= Kuryer Polski =

Polish-language newspaper in the US

The Kuryer Polski was the first Polish-language daily newspaper in the United States. It was founded by Michał Kruszka in Milwaukee, Wisconsin in June 1888.

==History==
Kruszka had come to the United States in 1880 and relocated in 1883 to Milwaukee, where he became an insurance salesman.

His real calling in life, however, was journalism, and he attempted to begin a Polish-language weekly Tygodnik Anonsowy (Advertising Weekly), soon followed by another weekly, Krytyka. With backing from a group of Polish labor leaders, Kruszka began a daily paper, Dziennik Polski, in 1887. All three papers failed financially in relatively short order. After borrowing $125 from friends, Kruszka made one final attempt with another daily called Kuryer Polski the following year. The paper proved to be a success.

Kruszka died on December 2, 1918.

==Editorial views==
Kruszka was passionate in his political views and used the Kuryer as a springboard for his ideas. He advocated labor reforms, independence for partitioned Poland, and representation for Poles within the local Roman Catholic Church hierarchy. His half-brother Wacław Kruszka, a priest, was a frequent contributor to the paper.

The aggressive Kuryer editorials eventually put it at odds with Milwaukee Archbishop Sebastian Gebhard Messmer. In 1906, Archbishop Messmer and his allies funded an alternative paper, Nowiny Polskie, which was more sympathetic to the official positions of the church. The new paper received endorsement from the Milwaukee Archdiocese, as well as from Pope Pius X himself, as the proper source of news and opinion for Milwaukee's Polish community. Michał Kruszka was, of course, outraged.

The battles between the two Polish-language papers became bitter and personal. The Kuryer attacked Nowinys editor Father Bolesaus Goral as a drunk and alluded to improper sexual conduct by the priest. The Kuryer began to refer to the paper as the Nowiny Niemiecki (German News), a reference to those who dominated the Catholic Church in Milwaukee. Polish priests sympathetic to the Nowiny blasted the Kuryer from the pulpit, and criticized Kruszka's decision to send his daughter to public, instead of Catholic, school.

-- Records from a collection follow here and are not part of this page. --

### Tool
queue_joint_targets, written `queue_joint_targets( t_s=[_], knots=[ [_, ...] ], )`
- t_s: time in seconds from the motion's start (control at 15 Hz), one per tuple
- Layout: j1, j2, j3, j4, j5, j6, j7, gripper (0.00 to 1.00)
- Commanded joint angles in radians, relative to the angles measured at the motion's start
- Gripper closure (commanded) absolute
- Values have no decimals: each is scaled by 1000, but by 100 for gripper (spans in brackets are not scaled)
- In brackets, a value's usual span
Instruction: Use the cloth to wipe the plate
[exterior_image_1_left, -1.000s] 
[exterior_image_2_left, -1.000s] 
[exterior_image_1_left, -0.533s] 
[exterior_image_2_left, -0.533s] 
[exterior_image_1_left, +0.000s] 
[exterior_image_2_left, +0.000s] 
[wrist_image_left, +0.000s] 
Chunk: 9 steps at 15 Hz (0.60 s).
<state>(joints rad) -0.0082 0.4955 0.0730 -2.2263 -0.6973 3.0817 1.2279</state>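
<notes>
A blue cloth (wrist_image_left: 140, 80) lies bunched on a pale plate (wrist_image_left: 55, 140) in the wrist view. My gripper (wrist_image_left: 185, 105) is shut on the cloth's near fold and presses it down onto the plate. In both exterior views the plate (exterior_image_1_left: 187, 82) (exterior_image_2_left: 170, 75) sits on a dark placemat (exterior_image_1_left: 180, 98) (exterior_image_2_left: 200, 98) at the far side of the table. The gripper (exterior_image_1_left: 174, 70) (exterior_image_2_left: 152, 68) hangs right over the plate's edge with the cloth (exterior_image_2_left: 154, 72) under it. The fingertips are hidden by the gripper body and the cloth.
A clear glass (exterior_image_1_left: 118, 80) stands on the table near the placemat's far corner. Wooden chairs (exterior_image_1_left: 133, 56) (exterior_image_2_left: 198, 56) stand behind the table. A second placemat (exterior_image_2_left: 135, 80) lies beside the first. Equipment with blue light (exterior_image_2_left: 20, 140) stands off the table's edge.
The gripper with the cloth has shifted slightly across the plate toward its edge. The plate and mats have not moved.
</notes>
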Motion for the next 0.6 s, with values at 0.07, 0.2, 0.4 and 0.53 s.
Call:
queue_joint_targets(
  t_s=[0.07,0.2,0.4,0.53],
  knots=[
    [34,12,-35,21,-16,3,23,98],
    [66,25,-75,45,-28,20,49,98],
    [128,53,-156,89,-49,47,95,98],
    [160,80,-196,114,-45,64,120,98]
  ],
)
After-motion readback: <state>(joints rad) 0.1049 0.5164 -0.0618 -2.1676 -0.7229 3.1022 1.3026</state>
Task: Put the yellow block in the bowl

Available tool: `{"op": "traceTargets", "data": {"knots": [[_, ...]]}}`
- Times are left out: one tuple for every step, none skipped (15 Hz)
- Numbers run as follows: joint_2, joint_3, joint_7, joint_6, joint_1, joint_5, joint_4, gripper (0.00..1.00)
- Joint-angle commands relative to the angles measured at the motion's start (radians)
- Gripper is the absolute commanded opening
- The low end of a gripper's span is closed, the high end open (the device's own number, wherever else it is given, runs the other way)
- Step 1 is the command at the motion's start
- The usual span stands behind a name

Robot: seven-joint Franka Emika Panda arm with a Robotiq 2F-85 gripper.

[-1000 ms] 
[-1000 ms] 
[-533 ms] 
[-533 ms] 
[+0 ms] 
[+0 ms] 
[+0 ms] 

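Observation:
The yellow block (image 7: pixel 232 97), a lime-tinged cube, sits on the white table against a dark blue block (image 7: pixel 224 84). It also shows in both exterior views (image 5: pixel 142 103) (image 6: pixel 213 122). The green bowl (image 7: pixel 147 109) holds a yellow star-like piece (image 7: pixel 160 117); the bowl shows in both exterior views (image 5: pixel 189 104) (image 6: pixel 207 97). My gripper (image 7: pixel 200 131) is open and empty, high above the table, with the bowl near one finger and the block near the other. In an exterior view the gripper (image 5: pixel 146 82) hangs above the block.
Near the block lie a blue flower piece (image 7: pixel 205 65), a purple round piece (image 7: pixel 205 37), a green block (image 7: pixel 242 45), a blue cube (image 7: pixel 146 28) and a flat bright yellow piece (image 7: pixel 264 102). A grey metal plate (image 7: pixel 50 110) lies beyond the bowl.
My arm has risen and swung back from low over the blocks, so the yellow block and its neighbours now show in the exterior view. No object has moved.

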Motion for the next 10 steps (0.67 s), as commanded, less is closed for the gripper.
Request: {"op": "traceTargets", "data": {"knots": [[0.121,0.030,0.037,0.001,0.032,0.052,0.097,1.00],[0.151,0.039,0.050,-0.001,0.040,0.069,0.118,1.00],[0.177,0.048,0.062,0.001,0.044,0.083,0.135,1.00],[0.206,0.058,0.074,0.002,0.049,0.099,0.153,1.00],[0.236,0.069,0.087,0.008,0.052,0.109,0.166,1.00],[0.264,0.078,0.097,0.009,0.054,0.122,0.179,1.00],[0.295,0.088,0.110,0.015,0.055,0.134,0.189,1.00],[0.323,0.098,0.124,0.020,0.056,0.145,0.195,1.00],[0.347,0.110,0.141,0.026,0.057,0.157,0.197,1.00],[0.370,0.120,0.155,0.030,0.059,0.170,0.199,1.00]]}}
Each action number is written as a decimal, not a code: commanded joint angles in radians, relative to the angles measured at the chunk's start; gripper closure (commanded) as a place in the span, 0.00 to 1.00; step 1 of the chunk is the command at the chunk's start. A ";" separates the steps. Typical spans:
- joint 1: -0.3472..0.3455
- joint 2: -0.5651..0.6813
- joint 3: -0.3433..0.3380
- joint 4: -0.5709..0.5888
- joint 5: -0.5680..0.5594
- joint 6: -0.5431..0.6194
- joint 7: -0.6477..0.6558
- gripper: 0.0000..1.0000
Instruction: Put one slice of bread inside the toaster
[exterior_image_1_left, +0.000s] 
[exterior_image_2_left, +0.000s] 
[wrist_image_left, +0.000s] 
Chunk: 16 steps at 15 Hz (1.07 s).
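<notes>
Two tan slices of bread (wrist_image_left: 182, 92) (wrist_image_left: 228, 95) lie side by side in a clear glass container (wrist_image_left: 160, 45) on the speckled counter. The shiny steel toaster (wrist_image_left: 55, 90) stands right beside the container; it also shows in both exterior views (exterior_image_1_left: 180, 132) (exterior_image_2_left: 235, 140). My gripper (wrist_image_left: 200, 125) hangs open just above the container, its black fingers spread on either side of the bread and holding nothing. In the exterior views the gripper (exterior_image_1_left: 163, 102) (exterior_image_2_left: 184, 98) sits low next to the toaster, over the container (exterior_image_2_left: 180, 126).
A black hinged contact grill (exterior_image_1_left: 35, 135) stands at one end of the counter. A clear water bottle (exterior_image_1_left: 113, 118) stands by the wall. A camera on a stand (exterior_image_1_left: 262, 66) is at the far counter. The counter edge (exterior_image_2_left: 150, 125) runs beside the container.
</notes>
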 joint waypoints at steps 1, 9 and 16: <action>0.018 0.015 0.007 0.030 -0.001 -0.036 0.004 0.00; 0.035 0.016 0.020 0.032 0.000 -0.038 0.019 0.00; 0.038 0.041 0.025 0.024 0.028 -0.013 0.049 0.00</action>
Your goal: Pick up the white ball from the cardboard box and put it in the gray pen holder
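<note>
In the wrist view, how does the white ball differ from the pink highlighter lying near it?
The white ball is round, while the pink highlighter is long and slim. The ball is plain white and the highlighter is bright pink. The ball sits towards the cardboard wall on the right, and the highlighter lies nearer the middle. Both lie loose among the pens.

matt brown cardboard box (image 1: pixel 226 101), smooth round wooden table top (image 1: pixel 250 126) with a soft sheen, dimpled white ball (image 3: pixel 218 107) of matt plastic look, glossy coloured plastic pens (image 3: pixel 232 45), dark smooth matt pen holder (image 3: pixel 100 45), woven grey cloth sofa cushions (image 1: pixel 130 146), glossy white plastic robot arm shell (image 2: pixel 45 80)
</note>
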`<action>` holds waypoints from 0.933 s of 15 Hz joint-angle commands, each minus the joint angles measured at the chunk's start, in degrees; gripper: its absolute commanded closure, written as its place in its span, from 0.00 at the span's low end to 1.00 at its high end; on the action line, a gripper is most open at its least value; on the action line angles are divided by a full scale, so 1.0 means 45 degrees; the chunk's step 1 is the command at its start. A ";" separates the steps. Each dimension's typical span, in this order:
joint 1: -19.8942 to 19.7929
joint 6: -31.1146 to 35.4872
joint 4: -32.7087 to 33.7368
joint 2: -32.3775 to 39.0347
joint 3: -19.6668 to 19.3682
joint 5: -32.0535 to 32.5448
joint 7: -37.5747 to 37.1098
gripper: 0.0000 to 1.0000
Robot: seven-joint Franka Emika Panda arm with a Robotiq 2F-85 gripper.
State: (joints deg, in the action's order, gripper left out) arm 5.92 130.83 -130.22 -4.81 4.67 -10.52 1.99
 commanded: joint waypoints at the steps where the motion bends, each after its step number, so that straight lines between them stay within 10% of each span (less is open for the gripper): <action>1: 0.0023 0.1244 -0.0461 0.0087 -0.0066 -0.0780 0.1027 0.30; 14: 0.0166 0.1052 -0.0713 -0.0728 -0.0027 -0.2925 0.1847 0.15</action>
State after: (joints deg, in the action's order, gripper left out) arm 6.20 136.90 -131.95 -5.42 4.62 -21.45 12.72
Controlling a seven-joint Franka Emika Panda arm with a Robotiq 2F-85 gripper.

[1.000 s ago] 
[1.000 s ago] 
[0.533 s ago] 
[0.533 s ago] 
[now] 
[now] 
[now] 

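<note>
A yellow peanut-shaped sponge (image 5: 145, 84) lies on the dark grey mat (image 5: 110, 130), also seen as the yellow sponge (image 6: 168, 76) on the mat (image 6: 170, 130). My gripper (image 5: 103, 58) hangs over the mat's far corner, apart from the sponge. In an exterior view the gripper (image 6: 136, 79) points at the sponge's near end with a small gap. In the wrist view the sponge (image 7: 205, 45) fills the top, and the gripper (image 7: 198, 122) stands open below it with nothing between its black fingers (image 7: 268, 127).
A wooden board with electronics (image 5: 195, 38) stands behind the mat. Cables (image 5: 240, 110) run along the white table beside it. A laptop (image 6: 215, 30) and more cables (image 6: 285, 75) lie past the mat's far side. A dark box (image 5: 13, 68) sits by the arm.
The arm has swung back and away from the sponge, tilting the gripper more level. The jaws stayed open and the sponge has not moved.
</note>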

The Milwaukee Polish Church War was in full swing.

On February 12, 1912, in a pastoral letter, Archbishop Messmer declared that anyone reading the Kuryer or the Dziennik Narodowy, Kruszka's paper in Chicago, would be denied sacramental absolution for their sins: "Should any such Catholic dare to go to confession and communion without confessing or telling to the priest that they still read or subscribe to the papers mentioned, let them understand that … they commit horrible sacrilege."

Kruszka filed a lawsuit in Wisconsin courts stating that the Archdiocese had severely damaged his business financially by this order. He lost the suit as the courts ruled that: "Recommending to the members what they should read under pain of expulsion of church communion is within the jurisdiction of every pastor and prelate of every church."

With the appointment of Father Edward Kozłowski as Auxiliary Bishop in Milwaukee, the conflict between the Kuryer and Archdiocese eventually subsided. Despite the sanctions from the church, the Kuryer continued to outsell the Nowiny by a large margin.

The Kuryer continued to publish until its closure on September 23, 1962.